01/13/2026
Let’s talk about something no one really explains when breastfeeding feels hard:
The suck–swallow–breathe reflex.
This isn’t a “skill” your baby learns.
It’s a neurological reflex — meaning it comes from the brain and nervous system, not from willpower or effort.
Your baby has to:
suck
swallow
and breathe
in a perfectly timed rhythm
…while being held, while milk is flowing, while their neck and jaw are being supported, while their nervous system stays calm enough to coordinate it all.
That’s not small. That’s complex.
That is applied nervous system magic at work.
So when a baby struggles to latch, clicks, gags, pulls off, arches, chokes, or falls asleep at the breast — it’s not because they’re lazy, or stubborn, or because you’re doing it wrong.

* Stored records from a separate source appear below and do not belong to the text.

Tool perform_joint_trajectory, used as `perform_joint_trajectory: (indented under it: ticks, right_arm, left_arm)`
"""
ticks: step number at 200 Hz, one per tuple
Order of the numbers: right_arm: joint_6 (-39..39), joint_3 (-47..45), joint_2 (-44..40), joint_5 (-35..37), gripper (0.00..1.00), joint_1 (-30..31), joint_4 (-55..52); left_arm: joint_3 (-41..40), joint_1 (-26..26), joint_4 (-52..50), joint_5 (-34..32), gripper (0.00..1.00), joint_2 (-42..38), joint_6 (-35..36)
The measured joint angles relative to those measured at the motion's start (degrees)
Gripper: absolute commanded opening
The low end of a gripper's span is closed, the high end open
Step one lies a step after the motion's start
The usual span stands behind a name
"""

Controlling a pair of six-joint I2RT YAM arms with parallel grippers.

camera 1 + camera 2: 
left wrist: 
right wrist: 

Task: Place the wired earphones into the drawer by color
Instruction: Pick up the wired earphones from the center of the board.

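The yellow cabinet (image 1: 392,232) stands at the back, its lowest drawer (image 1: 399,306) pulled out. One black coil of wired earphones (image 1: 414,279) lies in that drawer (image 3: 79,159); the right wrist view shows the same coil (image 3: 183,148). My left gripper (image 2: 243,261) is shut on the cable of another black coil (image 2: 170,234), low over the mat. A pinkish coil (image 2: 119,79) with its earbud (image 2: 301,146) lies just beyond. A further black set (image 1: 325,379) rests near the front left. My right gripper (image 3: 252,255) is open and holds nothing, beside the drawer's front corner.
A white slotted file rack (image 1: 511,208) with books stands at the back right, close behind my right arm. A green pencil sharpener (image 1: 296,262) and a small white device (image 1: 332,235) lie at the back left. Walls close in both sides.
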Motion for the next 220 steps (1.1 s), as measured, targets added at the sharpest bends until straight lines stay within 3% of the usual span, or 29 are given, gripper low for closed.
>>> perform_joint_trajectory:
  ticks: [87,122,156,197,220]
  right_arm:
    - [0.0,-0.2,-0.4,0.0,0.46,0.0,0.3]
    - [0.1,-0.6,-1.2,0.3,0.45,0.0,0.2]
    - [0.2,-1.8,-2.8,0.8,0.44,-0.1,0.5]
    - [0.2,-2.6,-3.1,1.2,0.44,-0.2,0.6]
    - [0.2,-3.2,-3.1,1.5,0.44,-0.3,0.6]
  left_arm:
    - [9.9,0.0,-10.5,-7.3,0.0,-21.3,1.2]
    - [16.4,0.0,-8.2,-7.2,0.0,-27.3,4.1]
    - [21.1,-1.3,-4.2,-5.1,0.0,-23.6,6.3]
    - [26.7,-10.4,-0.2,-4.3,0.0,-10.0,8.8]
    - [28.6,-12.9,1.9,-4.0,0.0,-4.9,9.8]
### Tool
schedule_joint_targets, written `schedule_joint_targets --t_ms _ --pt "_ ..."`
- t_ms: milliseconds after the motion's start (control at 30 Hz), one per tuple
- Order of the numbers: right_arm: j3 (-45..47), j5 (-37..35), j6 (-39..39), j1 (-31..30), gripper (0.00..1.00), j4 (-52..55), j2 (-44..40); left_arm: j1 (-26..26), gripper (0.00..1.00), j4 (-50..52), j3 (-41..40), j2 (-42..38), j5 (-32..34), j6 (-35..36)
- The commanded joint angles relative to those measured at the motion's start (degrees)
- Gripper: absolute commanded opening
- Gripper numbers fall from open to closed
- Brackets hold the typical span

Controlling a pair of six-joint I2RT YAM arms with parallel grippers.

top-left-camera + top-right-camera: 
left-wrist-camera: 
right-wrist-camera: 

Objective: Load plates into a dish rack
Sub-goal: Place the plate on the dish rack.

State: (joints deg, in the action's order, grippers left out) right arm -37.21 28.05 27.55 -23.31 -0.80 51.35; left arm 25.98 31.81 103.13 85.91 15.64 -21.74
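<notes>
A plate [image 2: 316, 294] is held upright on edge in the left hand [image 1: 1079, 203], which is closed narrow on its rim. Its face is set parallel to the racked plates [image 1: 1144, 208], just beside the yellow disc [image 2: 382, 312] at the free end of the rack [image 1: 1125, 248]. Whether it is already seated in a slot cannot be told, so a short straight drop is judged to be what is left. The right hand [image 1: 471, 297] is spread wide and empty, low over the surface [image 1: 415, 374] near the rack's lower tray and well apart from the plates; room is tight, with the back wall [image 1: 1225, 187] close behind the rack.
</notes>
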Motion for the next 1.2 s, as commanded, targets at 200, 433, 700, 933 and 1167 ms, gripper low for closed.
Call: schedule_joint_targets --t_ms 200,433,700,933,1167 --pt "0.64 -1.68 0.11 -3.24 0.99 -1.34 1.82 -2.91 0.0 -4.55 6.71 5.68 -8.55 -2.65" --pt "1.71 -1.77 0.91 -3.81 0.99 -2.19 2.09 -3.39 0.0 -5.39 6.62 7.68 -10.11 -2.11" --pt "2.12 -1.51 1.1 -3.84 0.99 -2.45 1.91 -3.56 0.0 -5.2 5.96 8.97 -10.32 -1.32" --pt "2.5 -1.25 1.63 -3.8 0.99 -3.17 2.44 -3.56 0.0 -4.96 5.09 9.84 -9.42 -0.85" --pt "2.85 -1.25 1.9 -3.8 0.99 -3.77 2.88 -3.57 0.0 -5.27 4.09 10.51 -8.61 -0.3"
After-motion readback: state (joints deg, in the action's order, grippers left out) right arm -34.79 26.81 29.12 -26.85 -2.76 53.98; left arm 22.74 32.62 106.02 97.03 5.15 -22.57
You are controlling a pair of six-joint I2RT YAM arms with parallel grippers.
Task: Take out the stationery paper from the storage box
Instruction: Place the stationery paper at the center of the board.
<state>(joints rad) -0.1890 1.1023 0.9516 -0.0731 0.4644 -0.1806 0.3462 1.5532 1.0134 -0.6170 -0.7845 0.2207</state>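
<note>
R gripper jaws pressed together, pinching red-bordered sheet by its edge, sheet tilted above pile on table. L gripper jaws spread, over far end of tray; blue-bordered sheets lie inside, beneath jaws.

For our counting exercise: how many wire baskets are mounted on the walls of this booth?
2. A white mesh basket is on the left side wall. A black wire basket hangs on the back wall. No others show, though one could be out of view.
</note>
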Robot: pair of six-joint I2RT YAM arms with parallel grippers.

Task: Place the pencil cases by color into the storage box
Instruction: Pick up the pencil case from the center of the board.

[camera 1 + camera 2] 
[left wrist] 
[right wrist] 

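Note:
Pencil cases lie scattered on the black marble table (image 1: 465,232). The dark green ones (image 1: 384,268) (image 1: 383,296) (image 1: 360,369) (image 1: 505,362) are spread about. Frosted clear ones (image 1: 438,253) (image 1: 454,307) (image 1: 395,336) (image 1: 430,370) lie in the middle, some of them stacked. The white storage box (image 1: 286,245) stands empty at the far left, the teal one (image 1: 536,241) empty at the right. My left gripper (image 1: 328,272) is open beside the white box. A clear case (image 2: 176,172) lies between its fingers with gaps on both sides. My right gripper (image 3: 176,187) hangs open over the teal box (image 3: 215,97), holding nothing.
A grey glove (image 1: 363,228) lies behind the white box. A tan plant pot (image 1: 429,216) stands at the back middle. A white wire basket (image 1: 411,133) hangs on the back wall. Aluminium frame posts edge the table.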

It’s usually because their nervous system is working too hard to coordinate those three things at once.
Here’s the part people miss:
That reflex lives at the brainstem and upper neck.
Which means anything that creates tension, compression, or imbalance there — birth, long labors, fast labors, C-sections, forceps, vacuum, even just being folded in utero — can make that rhythm feel harder for a baby to access.
Not broken.
Not damaged.
Just… working harder than it should.
And when a baby has to work harder to breathe, they can’t relax enough to suck well.
When they can’t suck well, they can’t transfer milk.
When they can’t transfer milk, feeding becomes frustrating for everyone.
This is why some babies seem to “hate” the breast.
They don’t hate it — it just feels like too much work for their nervous system.
And now I'm speaking to the mother— this is not your fault.
You don’t fix this by trying harder.
You don’t fix it by pushing through tears and cracked ni***es and exhaustion.
You fix it by helping your baby’s body feel safe, supported, and organized enough to do what it already knows how to do.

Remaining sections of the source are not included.